### Problem description
The records below are to be transcribed word for word.

##### Supplied material

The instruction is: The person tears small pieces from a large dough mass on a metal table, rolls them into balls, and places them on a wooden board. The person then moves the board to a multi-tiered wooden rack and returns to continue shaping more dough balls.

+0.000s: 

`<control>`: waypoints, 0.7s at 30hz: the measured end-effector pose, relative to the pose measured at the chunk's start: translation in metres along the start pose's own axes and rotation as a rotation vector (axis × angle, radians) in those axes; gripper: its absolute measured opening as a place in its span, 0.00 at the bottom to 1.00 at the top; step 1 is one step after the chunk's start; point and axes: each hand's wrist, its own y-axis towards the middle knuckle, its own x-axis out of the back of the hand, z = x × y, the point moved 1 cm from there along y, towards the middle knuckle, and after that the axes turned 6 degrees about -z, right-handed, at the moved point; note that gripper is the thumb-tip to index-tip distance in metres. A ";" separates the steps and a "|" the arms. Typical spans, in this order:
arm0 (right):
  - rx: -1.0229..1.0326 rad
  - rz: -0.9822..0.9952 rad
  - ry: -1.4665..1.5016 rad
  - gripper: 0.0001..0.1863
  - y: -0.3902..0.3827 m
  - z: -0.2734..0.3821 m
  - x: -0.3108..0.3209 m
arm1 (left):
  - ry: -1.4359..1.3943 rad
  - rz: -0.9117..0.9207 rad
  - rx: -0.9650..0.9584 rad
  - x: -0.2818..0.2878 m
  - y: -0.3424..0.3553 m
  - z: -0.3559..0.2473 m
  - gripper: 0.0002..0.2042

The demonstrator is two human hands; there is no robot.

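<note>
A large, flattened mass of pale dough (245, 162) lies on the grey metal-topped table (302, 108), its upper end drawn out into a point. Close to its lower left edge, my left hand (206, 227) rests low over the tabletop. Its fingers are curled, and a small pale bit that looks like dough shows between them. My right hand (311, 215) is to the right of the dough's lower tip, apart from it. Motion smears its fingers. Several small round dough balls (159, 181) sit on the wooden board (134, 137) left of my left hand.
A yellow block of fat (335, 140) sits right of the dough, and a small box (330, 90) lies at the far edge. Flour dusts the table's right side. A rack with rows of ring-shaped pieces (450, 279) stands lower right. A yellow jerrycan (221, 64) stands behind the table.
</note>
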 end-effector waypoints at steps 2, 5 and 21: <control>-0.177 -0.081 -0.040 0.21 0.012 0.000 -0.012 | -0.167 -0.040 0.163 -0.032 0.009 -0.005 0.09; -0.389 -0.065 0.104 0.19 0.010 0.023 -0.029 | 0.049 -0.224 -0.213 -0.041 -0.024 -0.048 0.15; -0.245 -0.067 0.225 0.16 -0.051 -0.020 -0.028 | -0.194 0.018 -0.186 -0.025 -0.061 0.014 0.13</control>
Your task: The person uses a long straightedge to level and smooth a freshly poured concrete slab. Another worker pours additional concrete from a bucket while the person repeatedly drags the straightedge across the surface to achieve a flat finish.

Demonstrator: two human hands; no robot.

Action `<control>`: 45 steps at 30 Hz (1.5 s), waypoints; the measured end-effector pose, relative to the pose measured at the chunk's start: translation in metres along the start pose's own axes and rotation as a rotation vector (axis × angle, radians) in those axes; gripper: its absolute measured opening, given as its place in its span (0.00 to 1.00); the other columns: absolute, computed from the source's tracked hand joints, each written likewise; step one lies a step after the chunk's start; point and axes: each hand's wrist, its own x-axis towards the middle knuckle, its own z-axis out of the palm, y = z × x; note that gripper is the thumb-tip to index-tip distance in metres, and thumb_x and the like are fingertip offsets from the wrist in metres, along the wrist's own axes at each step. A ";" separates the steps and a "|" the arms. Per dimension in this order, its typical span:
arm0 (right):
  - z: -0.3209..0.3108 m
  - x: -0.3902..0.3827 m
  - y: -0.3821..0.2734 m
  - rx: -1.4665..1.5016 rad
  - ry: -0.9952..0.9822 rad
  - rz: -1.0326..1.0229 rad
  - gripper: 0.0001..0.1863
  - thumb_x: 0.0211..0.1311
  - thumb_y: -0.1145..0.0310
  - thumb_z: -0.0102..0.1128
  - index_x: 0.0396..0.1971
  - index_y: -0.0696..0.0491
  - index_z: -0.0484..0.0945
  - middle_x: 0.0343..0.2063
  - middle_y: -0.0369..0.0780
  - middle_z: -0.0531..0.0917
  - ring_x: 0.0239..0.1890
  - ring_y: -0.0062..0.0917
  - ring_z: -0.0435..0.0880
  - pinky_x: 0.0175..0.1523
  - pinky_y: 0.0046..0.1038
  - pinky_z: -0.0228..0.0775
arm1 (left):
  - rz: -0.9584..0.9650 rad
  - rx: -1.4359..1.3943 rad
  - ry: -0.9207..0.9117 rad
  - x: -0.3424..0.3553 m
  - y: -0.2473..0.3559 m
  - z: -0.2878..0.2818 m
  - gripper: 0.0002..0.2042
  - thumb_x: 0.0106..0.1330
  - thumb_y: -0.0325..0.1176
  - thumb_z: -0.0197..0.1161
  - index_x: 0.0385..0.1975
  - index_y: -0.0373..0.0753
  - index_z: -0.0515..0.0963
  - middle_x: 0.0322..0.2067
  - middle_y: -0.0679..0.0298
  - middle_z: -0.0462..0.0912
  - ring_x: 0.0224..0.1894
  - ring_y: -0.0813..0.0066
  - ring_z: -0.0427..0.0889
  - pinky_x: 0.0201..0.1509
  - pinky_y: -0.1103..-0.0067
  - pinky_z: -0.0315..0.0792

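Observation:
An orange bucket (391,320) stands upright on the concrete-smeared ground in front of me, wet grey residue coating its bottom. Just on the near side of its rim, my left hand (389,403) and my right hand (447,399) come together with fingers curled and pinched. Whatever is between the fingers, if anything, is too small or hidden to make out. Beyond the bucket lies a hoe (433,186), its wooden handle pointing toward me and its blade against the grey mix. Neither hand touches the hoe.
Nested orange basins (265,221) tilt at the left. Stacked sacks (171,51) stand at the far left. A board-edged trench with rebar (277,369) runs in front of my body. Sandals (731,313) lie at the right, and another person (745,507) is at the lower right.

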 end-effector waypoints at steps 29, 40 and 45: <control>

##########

### Your response
The instruction is: The person tears small pieces from a large dough mass on a metal table, rolls them into balls, and places them on a wooden board. The person then moves the board to a multi-tiered wooden rack and returns to continue shaping more dough balls.

+0.000s: 

`<control>`: waypoints, 0.7s at 30hz: the measured end-effector pose, relative to the pose measured at the chunk's start: translation in metres along the start pose's own axes and rotation as a rotation vector (axis × angle, radians) in those axes; gripper: its absolute measured opening as a place in its span, 0.00 at the bottom to 1.00 at the top; step 1 is one step after the chunk's start; point and axes: each hand's wrist, its own y-axis towards the middle knuckle, its own x-axis out of the back of the hand, z = x × y, the point moved 1 cm from there along y, towards the middle knuckle, and after that the axes turned 6 degrees about -z, right-handed, at the moved point; note that gripper is the thumb-tip to index-tip distance in metres. A ";" separates the steps and a "|" the arms. Typical spans, in this order:
arm0 (right):
  - rx: -1.0229..1.0326 rad
  - rz: -0.9822..0.9952 rad
  - ry: -1.4665..1.5016 rad
  - gripper: 0.0001..0.1863
  - y: -0.3902..0.3827 m
  - z: -0.2734..0.3821 m
  - x: -0.3108..0.3209 m
arm1 (left):
  - ry: -1.4359..1.3943 rad
  - rz: -0.9117..0.9207 rad
  - rx: -0.9650..0.9584 rad
  - x: -0.2818..0.2878 m
  - y: -0.3424..0.3553 m
  - z: -0.3559..0.2473 m
  - gripper: 0.0002..0.2042

The demonstrator is two human hands; there is no robot.

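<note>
A large, flattened mass of pale dough (245, 162) lies on the grey metal-topped table (302, 108), its upper end drawn out into a point. Close to its lower left edge, my left hand (206, 227) rests low over the tabletop. Its fingers are curled, and a small pale bit that looks like dough shows between them. My right hand (311, 215) is to the right of the dough's lower tip, apart from it. Motion smears its fingers. Several small round dough balls (159, 181) sit on the wooden board (134, 137) left of my left hand.
A yellow block of fat (335, 140) sits right of the dough, and a small box (330, 90) lies at the far edge. Flour dusts the table's right side. A rack with rows of ring-shaped pieces (450, 279) stands lower right. A yellow jerrycan (221, 64) stands behind the table.
</note>
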 end-effector waypoints at steps 2, 5 and 21: <control>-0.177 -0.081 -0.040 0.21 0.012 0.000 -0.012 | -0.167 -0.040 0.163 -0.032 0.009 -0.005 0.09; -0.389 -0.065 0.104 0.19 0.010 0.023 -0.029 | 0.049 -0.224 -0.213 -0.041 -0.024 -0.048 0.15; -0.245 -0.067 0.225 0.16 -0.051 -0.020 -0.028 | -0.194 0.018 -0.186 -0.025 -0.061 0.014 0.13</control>
Your task: The person uses a long straightedge to level and smooth a freshly poured concrete slab. Another worker pours additional concrete from a bucket while the person repeatedly drags the straightedge across the surface to achieve a flat finish.

Demonstrator: two human hands; no robot.

Action `<control>`: 45 steps at 30 Hz (1.5 s), waypoints; the measured end-effector pose, relative to the pose measured at the chunk's start: translation in metres along the start pose's own axes and rotation as a rotation vector (axis × angle, radians) in those axes; gripper: its absolute measured opening, given as its place in its span (0.00 to 1.00); the other columns: absolute, computed from the source's tracked hand joints, each written likewise; step one lies a step after the chunk's start; point and axes: each hand's wrist, its own x-axis towards the middle knuckle, its own z-axis out of the palm, y = z × x; note that gripper is the thumb-tip to index-tip distance in metres, and thumb_x and the like are fingertip offsets from the wrist in metres, along the wrist's own axes at each step. A ";" separates the steps and a "|" the arms. Per dimension in this order, its typical span:
arm0 (right):
  - z: -0.3209..0.3108 m
  - x: -0.3902..0.3827 m
  - y: -0.3821..0.2734 m
  - rx: -1.4665..1.5016 rad
  - ry: -0.9952..0.9822 rad
  - rz: -1.0326..1.0229 rad
  - gripper: 0.0001..0.1863
  - thumb_x: 0.0211..0.1311
  - thumb_y: -0.1145..0.0310
  - thumb_z: -0.0102..0.1128
  - index_x: 0.0396..0.1971
  - index_y: -0.0696..0.0491
  - index_z: -0.0484..0.0945
  - middle_x: 0.0343..0.2063
  - middle_y: -0.0369..0.0780
  - middle_z: -0.0531..0.0917
  - ring_x: 0.0239..0.1890
  - ring_y: -0.0062..0.0917
  - ring_z: -0.0435..0.0880
  - pinky_x: 0.0175..0.1523
  - pinky_y: 0.0046..0.1038
  - pinky_z: -0.0228..0.0775
arm1 (left):
  - rz: -0.9584..0.9650 rad
  - rx: -1.4359..1.3943 rad
  - ry: -0.9207..0.9117 rad
  - x: -0.3424..0.3553 m
  - y: -0.2473..0.3559 m
  - z: -0.2878..0.2818 m
  - gripper: 0.0002..0.2042
  - thumb_x: 0.0106..0.1330
  - thumb_y: -0.0325..0.1176
  - thumb_z: -0.0197..0.1161
  - index_x: 0.0385..0.1975
  - index_y: -0.0373..0.0753
  - index_z: -0.0515..0.0963
  - middle_x: 0.0322..0.2067
  - middle_y: -0.0679..0.0298
  - middle_z: -0.0462..0.0912
  - ring_x: 0.0224..0.1894
  - ring_y: -0.0813..0.0066
  - ring_z: -0.0427..0.0889
  - pinky_x: 0.0201..0.1509
  - pinky_y: -0.1103..-0.0067
  - pinky_z: -0.0315..0.0792

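Observation:
An orange bucket (391,320) stands upright on the concrete-smeared ground in front of me, wet grey residue coating its bottom. Just on the near side of its rim, my left hand (389,403) and my right hand (447,399) come together with fingers curled and pinched. Whatever is between the fingers, if anything, is too small or hidden to make out. Beyond the bucket lies a hoe (433,186), its wooden handle pointing toward me and its blade against the grey mix. Neither hand touches the hoe.
Nested orange basins (265,221) tilt at the left. Stacked sacks (171,51) stand at the far left. A board-edged trench with rebar (277,369) runs in front of my body. Sandals (731,313) lie at the right, and another person (745,507) is at the lower right.
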
 end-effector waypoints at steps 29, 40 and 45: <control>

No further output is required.